OK, so it’s not great. But there are things to say in favor of RMP, too. It doesn’t only track problematic things such as easiness or the professor’s perceived hotness. It asks about the professor’s clarity and helpfulness, too. A professor’s score on those items in fact constitutes his or her overall “quality” score. Professor quality simply is the average of his or her clarity and helpfulness scores.

Also, for better or for worse, in many places, such as at the University of Michigan, RMP is the only thing students have to evaluate instructor quality. At Michigan, we do not make our own, official teaching evaluation results available to the students. (We are hoping to change that. Stay tuned.) And despite the things some faculty say about students, they are not stupid. Talking to students about their use of RMP tells me that students are pretty good at understanding the ways in which the tool is imperfect.
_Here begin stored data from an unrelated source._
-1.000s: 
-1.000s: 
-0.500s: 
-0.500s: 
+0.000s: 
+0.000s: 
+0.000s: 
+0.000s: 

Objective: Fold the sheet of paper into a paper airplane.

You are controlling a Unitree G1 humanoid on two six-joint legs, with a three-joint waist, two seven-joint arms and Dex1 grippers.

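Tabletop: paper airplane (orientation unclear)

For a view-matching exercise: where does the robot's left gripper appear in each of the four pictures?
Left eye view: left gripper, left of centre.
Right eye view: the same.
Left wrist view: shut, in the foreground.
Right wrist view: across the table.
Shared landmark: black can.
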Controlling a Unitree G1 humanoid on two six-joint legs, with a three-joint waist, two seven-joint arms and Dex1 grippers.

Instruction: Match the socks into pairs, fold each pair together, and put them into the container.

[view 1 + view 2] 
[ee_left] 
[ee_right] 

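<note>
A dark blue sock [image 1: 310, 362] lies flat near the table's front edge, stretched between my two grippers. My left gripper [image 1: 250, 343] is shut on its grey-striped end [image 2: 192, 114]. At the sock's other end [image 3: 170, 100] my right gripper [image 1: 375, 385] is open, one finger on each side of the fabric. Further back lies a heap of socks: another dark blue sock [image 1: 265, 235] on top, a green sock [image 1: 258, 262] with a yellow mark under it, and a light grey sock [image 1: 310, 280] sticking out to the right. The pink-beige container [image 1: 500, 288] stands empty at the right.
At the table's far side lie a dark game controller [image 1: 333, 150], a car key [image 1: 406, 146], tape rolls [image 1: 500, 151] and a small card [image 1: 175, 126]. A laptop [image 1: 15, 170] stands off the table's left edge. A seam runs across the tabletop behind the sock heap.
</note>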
But let’s return to that chili pepper. I am heading a project that looks at how we evaluate teaching at the University of Michigan. I have the luxury of working with a talented grad student, David Cottrell, who is doing wonderful things with data analysis. Among other things, he scraped  all UM instructors’ ratings from RMP (all 31,000 of them, for more than 3,000 instructors). Below is an interesting chart (click on the image for full size):


In case you don’t want to look at it carefully, let me summarize the details. On the x-axis is an instructor’s easiness score; on the y-axis the “Professor quality.” The red line represents those professors rated “hot” (which means that at least one third of their raters gave them the chili pepper). The blue line represents those instructors who didn’t receive a chili pepper.

Some observations:

  • There is some correlation between an instructor’s perceived easiness and his or her overall quality, but not strict. In other words, quality doesn’t just track easiness. RMP isn’t just a tracker for an easy A.
  • There is a stronger correlation between easiness and quality for instructors who don’t have the chili pepper.
  • So, most disturbingly, if you are not seen as hot, you have to be almost as “easy” as the “hardest” “hot” professor to get the same quality rating as that hardass!
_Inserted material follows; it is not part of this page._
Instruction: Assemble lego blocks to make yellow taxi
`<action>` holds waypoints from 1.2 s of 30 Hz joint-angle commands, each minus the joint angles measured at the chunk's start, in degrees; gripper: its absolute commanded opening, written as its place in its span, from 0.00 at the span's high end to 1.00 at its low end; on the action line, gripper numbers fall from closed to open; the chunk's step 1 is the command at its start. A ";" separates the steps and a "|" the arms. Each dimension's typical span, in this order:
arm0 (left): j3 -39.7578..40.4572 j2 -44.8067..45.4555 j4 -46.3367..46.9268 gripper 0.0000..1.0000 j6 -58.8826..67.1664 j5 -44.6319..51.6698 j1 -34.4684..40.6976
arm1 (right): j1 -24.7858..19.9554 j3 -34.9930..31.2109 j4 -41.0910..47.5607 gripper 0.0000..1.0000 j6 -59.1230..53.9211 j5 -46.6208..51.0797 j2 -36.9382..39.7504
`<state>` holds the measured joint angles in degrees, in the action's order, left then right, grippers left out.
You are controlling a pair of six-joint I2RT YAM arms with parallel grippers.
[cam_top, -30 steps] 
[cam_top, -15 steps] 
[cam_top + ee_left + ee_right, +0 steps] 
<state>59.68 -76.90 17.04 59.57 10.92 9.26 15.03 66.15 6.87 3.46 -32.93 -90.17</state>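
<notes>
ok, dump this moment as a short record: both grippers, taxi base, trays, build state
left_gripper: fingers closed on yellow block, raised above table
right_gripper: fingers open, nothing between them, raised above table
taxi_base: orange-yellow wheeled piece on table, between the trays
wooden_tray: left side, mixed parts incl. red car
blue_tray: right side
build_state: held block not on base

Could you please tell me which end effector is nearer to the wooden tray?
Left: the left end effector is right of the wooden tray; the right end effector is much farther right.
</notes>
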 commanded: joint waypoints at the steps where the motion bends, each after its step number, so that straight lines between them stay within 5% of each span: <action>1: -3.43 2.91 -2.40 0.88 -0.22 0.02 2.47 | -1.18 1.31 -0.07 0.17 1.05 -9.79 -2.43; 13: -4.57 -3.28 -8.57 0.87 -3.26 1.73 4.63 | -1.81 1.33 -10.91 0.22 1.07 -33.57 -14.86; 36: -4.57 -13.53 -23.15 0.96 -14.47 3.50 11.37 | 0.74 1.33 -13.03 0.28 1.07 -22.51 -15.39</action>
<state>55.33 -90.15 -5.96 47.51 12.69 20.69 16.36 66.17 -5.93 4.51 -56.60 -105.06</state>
In other words: there is a very significant rating penalty for instructors who do not receive a chili pepper.

A bunch of interesting — and troubling — issues arise. What does the chili pepper actually track? Whereas the other RMP measures are scales, the chili pepper is just a yes-no variable. What leads a student to give an instructor a chili pepper? Let’s assume, first, it is all about “hotness,” that is, some kind of sexual/sexualized desirability. Does that mean that only those students for whom the instructor is in the possible realm of sexual objects are even considering it: women for hetero men, men for hetero women, women for lesbian women, men for gay men, and so on? (My hunch is no — we aren’t all metrosexuals, but lots of people are able to talk about attractiveness beyond personal preferences.)

But I have a hunch that the chili pepper tracks something beyond a purely creepy sexual attraction. In fact, I think it might be another measure of the student liking the instructor. It’s not perfectly correlated, but as the chart shows, there is a correlation. It’s still very disturbing — and interesting — if students sexualize or objectify their appreciation for an instructor, at least when invited to do so in such terms.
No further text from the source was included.